[R] Getting the groupmean for each person

[Prof Brian Ripley]

On Mon, 10 May 2004, Liaw, Andy wrote:

> Both of you might have missed my question from Friday:  For very long `x'
> (e.g., length=50000), indexing by names can take a long time.  See that
> thread for detail.  (For small data, you can hardly tell the difference.)

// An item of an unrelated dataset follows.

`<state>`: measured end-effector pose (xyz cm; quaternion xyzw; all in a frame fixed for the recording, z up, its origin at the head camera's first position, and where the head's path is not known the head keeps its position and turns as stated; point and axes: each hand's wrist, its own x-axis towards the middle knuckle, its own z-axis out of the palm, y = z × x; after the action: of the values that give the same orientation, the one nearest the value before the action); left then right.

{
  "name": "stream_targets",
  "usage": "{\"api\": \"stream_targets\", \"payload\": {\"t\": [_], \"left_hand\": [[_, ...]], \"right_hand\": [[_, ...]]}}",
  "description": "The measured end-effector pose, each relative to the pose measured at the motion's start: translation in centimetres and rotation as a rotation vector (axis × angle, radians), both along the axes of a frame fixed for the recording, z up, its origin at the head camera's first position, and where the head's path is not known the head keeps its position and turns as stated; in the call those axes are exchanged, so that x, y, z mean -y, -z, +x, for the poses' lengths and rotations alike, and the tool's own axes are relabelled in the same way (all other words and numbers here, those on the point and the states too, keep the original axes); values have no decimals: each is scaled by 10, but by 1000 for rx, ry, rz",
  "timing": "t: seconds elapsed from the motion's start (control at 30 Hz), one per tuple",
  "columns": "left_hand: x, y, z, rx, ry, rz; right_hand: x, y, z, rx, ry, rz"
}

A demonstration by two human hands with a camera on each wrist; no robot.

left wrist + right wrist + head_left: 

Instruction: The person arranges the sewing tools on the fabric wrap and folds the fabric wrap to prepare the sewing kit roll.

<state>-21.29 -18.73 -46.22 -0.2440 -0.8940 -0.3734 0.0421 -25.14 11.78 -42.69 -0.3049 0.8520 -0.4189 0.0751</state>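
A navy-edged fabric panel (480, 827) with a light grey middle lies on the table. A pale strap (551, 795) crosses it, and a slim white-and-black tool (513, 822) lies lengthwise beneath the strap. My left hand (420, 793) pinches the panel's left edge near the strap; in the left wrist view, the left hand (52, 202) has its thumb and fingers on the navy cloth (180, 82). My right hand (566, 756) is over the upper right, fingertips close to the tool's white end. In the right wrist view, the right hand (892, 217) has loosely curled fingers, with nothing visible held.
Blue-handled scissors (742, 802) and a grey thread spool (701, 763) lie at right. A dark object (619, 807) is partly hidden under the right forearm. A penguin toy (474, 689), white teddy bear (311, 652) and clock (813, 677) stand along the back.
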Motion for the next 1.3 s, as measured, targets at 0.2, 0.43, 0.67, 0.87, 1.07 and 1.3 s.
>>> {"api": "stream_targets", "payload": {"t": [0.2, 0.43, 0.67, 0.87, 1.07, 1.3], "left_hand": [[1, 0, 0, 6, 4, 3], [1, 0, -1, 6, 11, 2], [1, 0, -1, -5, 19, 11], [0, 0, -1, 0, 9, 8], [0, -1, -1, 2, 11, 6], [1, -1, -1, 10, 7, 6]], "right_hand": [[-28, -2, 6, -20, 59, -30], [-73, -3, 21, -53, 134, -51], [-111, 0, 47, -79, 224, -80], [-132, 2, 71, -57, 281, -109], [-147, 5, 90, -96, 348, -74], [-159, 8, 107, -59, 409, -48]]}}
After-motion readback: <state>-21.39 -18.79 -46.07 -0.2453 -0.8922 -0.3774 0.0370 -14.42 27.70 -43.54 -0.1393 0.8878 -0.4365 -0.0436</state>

That's solved in R-devel as of this morning.  You need a million to see a 
significant time in indexing.

However, I think that in this case you should be indexing by the codes of 
a factor, as tapply is guaranteed to produce results in the order of the 
levels of f (after conversion to a factor).  So the natural way to index 
by a factor is the default one.

It may come as no surprise then that lda has code like

    group.means <- tapply(x, list(rep(g, p), col(x)), mean)
            X <- x - group.means[g, ]

where g is a factor.

> Also, I'm trying to write the function in a way that one can pass in more
> than one grouping variables in a list, much like tapply.  The version I
> shown is a simplified version to demonstrate the `problem' I had.  I
> obviously missed the fact that tapply returns 1D array...
> 
> Best,
> Andy
> 
> > From: kjetil at acelerate.com 
> > 
> > On 10 May 2004 at 10:09, Christophe Pallier wrote:
> > 
> > > 
> > > 
> > > Liaw, Andy wrote:
> > > 
> > > >Suppose I
> > > >define the function:
> > > >
> > > >fun <- function(x, f) {
> > > >    m <- tapply(x, f, mean)
> > > >    ans <- x - m[match(f, unique(f))]
> > > >    names(ans) <- names(x)
> > > >    ans
> > > >}
> > > >
> > > >  
> > > >
> > > 
> > > May I ask what is the purpose of match(f,unique(f)) ?
> > > 
> > > To remove the group means, I have be using:
> > > 
> > > x-tapply(x,f,mean)[f]
> > > 
> > > for a while, (and I am now changing to 
> > > x-tapply(x,f,mean)[as.character(f)] because of the peculiarities of
> > 
> > wouldn't 
> >  sweep(as.array(x), 1, tapply(x,f,mean)[as.character(f)] , "-")
> > 
> > be more natural?
> > 
> > Kjetil Halvorsen
> > 
> > > indexing named vectors with factors )
> > > 
> > > The use of tapply(x,f,mean)[match(f,unique(f))] assumes a particular
> > > order in the result of tapply, no? It seems a bit dangerous to me.
> > > 
> > > 
> > > Christophe Pallier

-- 
Brian D. Ripley,                  ripley at stats.ox.ac.uk
Professor of Applied Statistics,  http://www.stats.ox.ac.uk/~ripley/
University of Oxford,             Tel:  +44 1865 272861 (self)
1 South Parks Road,                     +44 1865 272866 (PA)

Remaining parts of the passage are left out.